*** Supplied entries
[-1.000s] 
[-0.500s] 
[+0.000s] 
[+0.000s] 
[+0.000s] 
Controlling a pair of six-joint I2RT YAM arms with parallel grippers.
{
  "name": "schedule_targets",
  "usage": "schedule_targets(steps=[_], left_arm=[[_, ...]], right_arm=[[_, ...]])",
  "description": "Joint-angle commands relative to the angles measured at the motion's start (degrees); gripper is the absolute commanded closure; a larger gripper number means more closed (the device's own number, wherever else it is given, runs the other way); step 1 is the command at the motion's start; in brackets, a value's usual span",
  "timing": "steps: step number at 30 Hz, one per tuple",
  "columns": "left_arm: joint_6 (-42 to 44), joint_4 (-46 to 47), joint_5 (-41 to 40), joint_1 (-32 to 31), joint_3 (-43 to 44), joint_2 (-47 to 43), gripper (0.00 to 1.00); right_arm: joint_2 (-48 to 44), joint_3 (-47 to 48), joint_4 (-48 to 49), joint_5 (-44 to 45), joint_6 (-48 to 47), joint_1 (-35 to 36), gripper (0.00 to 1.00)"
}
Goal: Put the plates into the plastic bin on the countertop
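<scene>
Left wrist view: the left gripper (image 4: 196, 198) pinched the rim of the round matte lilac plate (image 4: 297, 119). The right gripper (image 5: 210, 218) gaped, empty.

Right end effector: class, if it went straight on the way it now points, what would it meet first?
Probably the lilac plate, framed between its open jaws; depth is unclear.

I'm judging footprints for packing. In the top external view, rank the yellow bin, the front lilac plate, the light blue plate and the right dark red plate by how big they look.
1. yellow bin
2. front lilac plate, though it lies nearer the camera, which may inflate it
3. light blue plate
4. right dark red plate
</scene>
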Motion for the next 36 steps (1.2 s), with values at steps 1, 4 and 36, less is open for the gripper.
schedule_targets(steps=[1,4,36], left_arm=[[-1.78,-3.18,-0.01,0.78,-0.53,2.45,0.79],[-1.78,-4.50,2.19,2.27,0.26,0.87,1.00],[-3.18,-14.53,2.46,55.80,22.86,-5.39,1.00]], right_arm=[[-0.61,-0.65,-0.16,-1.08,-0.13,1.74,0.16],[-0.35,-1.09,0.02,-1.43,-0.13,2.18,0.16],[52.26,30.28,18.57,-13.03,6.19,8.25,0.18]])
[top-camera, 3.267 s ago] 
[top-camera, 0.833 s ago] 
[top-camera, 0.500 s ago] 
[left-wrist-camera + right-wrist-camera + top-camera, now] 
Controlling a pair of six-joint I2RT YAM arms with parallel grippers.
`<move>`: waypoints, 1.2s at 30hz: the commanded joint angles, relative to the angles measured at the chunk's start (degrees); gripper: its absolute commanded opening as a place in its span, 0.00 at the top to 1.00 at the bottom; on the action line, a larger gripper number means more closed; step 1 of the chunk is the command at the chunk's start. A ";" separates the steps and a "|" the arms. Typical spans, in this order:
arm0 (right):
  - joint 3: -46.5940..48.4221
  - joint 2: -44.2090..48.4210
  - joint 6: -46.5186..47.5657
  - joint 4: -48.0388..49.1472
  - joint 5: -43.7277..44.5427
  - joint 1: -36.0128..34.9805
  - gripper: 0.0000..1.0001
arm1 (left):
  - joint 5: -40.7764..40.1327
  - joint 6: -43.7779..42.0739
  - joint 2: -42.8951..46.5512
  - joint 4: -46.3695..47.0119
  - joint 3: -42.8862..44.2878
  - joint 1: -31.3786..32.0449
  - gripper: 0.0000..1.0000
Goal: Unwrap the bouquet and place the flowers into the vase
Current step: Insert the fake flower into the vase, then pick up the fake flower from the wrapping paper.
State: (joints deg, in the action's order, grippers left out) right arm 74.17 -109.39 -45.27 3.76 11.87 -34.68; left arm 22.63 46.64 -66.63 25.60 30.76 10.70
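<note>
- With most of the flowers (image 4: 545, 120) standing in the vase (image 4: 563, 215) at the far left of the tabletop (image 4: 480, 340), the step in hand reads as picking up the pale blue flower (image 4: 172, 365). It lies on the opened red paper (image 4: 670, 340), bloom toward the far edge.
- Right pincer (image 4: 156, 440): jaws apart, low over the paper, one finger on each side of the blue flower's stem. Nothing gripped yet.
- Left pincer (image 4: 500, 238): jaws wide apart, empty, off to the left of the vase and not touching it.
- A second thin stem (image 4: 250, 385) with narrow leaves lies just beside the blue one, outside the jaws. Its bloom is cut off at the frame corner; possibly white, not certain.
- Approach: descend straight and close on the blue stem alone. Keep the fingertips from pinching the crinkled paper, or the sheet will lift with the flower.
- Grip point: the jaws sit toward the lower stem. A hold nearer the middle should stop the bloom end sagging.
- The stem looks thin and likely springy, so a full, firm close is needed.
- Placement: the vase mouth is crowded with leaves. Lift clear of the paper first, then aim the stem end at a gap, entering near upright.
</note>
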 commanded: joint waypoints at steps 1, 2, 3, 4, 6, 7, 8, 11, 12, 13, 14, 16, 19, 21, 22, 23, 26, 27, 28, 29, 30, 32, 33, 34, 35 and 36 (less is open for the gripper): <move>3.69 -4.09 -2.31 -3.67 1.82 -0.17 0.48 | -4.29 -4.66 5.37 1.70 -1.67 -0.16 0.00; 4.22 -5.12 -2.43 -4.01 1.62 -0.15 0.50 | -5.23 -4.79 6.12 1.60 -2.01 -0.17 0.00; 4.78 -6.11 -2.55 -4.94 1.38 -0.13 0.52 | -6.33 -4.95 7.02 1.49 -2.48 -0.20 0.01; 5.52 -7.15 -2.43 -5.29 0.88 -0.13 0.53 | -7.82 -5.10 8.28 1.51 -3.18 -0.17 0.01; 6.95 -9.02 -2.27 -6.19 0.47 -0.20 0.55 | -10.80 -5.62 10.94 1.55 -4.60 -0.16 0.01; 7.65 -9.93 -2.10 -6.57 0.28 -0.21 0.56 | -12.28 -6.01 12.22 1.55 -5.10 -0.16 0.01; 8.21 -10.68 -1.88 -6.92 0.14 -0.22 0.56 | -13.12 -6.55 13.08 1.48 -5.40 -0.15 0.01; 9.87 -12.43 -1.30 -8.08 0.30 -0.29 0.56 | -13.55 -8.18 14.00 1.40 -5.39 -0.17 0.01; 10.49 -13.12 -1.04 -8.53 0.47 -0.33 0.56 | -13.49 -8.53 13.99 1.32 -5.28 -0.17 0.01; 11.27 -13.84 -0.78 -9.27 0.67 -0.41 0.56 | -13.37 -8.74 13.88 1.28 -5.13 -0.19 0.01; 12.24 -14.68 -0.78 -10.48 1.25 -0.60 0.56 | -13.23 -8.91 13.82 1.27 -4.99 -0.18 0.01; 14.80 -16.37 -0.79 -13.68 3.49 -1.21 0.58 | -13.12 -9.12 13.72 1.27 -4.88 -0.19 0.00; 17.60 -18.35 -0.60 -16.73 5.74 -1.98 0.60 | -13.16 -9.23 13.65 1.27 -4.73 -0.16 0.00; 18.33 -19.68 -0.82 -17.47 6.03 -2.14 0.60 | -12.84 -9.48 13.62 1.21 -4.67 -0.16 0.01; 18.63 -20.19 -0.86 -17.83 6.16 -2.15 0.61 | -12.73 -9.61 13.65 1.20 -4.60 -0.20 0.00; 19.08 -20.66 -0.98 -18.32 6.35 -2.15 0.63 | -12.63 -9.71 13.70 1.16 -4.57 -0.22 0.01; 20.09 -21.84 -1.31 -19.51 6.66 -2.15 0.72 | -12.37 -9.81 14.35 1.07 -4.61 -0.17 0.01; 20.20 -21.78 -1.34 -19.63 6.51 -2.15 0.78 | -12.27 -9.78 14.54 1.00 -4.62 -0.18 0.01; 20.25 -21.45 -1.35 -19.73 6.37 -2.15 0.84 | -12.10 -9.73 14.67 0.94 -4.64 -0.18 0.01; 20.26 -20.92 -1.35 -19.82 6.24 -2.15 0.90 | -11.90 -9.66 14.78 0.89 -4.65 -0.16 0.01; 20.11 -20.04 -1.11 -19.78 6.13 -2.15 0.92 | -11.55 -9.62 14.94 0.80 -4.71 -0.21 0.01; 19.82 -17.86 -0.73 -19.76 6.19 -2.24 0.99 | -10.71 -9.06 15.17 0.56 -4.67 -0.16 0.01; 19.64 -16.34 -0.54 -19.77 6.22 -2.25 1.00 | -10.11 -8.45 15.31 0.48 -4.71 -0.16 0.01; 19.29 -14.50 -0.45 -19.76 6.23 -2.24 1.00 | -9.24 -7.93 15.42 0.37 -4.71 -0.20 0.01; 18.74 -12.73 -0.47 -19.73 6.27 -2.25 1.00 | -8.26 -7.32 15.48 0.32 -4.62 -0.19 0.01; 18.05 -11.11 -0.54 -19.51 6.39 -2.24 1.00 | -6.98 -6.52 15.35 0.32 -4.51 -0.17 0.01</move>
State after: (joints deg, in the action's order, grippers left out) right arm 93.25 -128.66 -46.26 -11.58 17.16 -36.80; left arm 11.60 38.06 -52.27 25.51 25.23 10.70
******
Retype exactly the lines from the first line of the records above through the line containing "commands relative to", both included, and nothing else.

Solved problem:
[-1.000s] 
[-0.500s] 
[+0.000s] 
[+0.000s] 
[+0.000s] 
Controlling a pair of six-joint I2RT YAM arms with parallel grippers.
{
  "name": "schedule_targets",
  "usage": "schedule_targets(steps=[_], left_arm=[[_, ...]], right_arm=[[_, ...]])",
  "description": "Joint-angle commands relative to the angles measured at the motion's start (degrees); gripper is the absolute commanded closure; a larger gripper number means more closed (the device's own number, wherever else it is given, runs the other way); step 1 is the command at the motion's start; in brackets, a value's usual span",

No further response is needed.